You don't see LEED, ISO, or Underwriters Labs (UL) selling their certification over the Internet. Don't you wonder why they don't buy into the genius of these highly profitable websites. Let me explain why these quality programs don't offer website purchases. The answer is INTEGRITY. Every educated person knows that you "can't prove what is not measured." If these outfits were half-way honest, they would avoid these kinds of deceptive practices on their own websites and drop their prices to reflect the true value of what they offer.
The deception does stop at with the misrepresentation of these knock-off websites. They are asking otherwise ethical business people to participate in the deception of the public. Naive consumers who are willing to pay a little more from strained budgets, who travel a little further to find a Green vendor, or who make sacrifices to Go Green in their homes will be more than distraught if the truth were know about that Internet-bought Green business certification on the
door or in your advertising.
You see, the public will be deceived for a little while by cheap, Internet certifications; but it will not last. Like every other deceptive business practice, the truth will eventually emerge, and the backlash will strike with true disgust toward businesses who made a mockery of the misery in this world. If this were not true, why not be forthcoming and put a little sign by that Internet logo that says, "We bought our Green Certification off the Internet."

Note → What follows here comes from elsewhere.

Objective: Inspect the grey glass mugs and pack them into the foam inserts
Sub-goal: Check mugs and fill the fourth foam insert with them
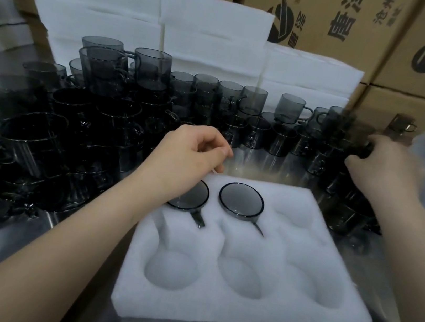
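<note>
Right hand (382, 169) grips mug (352, 132); left hand (190, 154) above packed mug (194, 198)

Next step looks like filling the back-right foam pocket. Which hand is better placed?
Right. The right hand grips a blurred grey mug in the pile beside the empty back-right pocket. The left hand hovers empty over the packed back-left mug, farther away.

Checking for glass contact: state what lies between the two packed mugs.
Head view: a narrow strip of the white foam insert separates the left glass mug from the middle glass mug; rims apart.
</note>
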Motion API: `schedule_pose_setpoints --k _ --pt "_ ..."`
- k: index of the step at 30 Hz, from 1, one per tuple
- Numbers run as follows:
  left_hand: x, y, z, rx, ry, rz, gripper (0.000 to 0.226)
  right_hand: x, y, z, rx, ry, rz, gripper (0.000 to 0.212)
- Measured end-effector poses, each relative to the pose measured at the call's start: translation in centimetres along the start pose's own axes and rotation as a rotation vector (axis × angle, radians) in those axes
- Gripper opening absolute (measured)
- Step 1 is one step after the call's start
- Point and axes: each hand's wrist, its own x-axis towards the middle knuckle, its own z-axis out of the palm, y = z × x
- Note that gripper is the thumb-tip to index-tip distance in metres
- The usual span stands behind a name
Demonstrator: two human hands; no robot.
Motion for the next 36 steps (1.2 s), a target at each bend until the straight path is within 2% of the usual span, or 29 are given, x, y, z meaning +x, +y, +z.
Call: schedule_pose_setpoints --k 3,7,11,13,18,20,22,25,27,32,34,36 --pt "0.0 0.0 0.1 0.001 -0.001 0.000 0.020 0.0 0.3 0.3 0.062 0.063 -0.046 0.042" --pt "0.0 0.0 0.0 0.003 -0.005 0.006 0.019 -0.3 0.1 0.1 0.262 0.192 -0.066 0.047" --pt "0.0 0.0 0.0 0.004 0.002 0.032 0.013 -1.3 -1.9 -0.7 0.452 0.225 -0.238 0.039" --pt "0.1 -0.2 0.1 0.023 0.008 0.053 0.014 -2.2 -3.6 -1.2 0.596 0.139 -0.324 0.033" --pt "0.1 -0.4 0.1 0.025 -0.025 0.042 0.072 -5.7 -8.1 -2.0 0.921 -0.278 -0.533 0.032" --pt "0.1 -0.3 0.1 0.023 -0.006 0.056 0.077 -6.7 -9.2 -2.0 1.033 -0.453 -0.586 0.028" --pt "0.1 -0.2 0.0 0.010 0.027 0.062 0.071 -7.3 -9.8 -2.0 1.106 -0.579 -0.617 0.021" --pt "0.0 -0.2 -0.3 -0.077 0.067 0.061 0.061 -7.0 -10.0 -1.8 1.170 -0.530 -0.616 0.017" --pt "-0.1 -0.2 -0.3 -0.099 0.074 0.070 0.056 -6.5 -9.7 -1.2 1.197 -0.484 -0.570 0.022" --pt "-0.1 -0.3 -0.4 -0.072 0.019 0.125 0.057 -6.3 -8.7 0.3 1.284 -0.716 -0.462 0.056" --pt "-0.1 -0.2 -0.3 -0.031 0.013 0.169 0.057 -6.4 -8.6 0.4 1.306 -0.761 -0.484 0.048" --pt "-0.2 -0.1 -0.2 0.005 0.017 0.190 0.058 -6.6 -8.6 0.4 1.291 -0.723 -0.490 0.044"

Bogus and unproven Green business certifications are frankly just another form of Greenwashing. We know that Greenwashing is a method that business use to misrepresent their company or product to gullible consumers. This is wrong, and there needs to be a way to get honest about our environmental commitment.
The Green Business League is the only Green business certification that requires a live audit by a trained Certified Green Consultant. If you visit the directory of this company, you will not find hundreds of free listings or vacant businesses. This list represents businesses that had to work their way up a nationally applied standard of points. It isn't easy and the costs a probably a little higher than the website knock-offs. Each GBL Green business certification is the result of a company's willingness to install enough Green practices to earn certification. Greenwashing cannot occur because the Green practices are audited annually, and results are documented.
Since the Green or environmental issue is not going to go away, and it will be part of our everyday life; this is a decision that we must all live with. For consumers, check out any company that boasts Green certification. If any slob can buy it off the Internet for a fee, let that business know that this is a deceptive practice, Greenwashing, and not a place that you will bring your business. After a few bouts with Green Integrity, the only question will be how long it takes to scratch that fake logo off the door.